Make an exact copy of the listing so that no picture is carried over.

━━━━━━━━

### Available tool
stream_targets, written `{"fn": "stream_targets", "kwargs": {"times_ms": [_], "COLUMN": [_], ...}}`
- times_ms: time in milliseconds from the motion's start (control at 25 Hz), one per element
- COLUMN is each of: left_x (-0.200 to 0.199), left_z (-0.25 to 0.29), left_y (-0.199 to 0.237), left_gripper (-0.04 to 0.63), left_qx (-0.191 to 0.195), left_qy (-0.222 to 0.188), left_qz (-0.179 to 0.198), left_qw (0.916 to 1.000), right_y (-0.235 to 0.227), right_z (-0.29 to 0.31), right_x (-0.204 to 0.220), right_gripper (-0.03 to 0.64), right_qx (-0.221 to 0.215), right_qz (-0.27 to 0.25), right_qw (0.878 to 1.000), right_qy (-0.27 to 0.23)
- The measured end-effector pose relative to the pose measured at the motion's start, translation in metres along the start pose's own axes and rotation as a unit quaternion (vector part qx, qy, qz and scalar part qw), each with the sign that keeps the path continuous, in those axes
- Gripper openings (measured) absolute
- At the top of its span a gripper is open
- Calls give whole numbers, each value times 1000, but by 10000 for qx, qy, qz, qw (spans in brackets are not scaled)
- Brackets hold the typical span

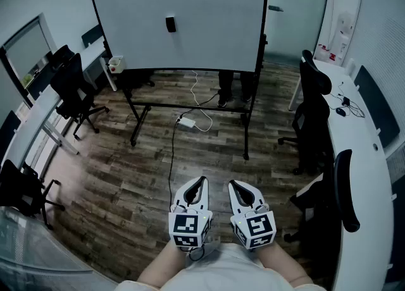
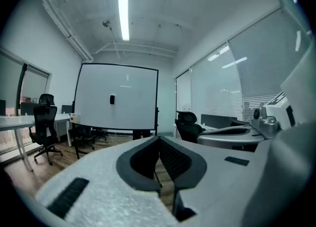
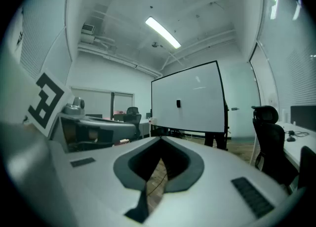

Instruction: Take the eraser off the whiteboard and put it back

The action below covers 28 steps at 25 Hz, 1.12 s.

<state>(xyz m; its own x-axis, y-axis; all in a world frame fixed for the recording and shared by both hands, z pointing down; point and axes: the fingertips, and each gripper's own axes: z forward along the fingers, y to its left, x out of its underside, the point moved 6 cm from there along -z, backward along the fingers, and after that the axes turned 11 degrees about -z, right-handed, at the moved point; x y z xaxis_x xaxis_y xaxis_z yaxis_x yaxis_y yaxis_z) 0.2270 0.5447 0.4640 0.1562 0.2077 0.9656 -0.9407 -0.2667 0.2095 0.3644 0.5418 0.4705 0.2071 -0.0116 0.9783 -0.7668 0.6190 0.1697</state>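
A small black eraser clings to the upper middle of the whiteboard, which stands on a wheeled frame across the room. Both gripper views show the eraser far off on the board. My left gripper and right gripper are side by side close to my body, pointing roughly level toward the board. Each has its fingertips together, with nothing between them, as seen in the left gripper and right gripper views.
A cable and white power strip lie on the wood floor by the board's legs. Someone's legs stand behind the board. Black office chairs and white desks line both sides.
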Motion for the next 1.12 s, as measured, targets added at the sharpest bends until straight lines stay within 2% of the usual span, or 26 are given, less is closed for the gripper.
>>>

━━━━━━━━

## Written response:
### Available tool
stream_targets, written `{"fn": "stream_targets", "kwargs": {"times_ms": [_], "COLUMN": [_], ...}}`
- times_ms: time in milliseconds from the motion's start (control at 25 Hz), one per element
- COLUMN is each of: left_x (-0.200 to 0.199), left_z (-0.25 to 0.29), left_y (-0.199 to 0.237), left_gripper (-0.04 to 0.63), left_qx (-0.191 to 0.195), left_qy (-0.222 to 0.188), left_qz (-0.179 to 0.198), left_qw (0.916 to 1.000), right_y (-0.235 to 0.227), right_z (-0.29 to 0.31), right_x (-0.204 to 0.220), right_gripper (-0.03 to 0.64), right_qx (-0.221 to 0.215), right_qz (-0.27 to 0.25), right_qw (0.878 to 1.000), right_qy (-0.27 to 0.23)
- The measured end-effector pose relative to the pose measured at the motion's start, translation in metres along the start pose's own axes and rotation as a unit quaternion (vector part qx, qy, qz and scalar part qw), each with the sign that keeps the path continuous, in those axes
- Gripper openings (measured) absolute
- At the top of its span a gripper is open
- Calls give whole numbers, each value times 1000, but by 10000 for qx, qy, qz, qw (spans in brackets are not scaled)
- Brackets hold the typical span


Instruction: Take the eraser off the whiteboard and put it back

The action below covers 28 steps at 25 Hz, 1.12 s.

<state>(xyz m; its own x-axis, y-axis; all in a world frame fixed for the recording and shared by both hands, z pointing down; point and axes: the fingertips, and each gripper's own axes: z forward along the fingers, y to its left, x out of its underside, the point moved 6 cm from there along -z, backward along the fingers, and after that the axes turned 11 degrees about -z, right-handed, at the moved point; x y z xaxis_x xaxis_y xaxis_z yaxis_x yaxis_y yaxis_z) 0.2270 0.5447 0.4640 0.1562 0.2077 0.9656 -0.9407 -0.2667 0.2095 0.3644 0.5418 0.4705 0.2071 -0.0116 0.9783 -0.7668 0.6190 0.1697</state>
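A small black eraser clings to the upper middle of the whiteboard, which stands on a wheeled frame across the room. Both gripper views show the eraser far off on the board. My left gripper and right gripper are side by side close to my body, pointing roughly level toward the board. Each has its fingertips together, with nothing between them, as seen in the left gripper and right gripper views.
A cable and white power strip lie on the wood floor by the board's legs. Someone's legs stand behind the board. Black office chairs and white desks line both sides.
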Motion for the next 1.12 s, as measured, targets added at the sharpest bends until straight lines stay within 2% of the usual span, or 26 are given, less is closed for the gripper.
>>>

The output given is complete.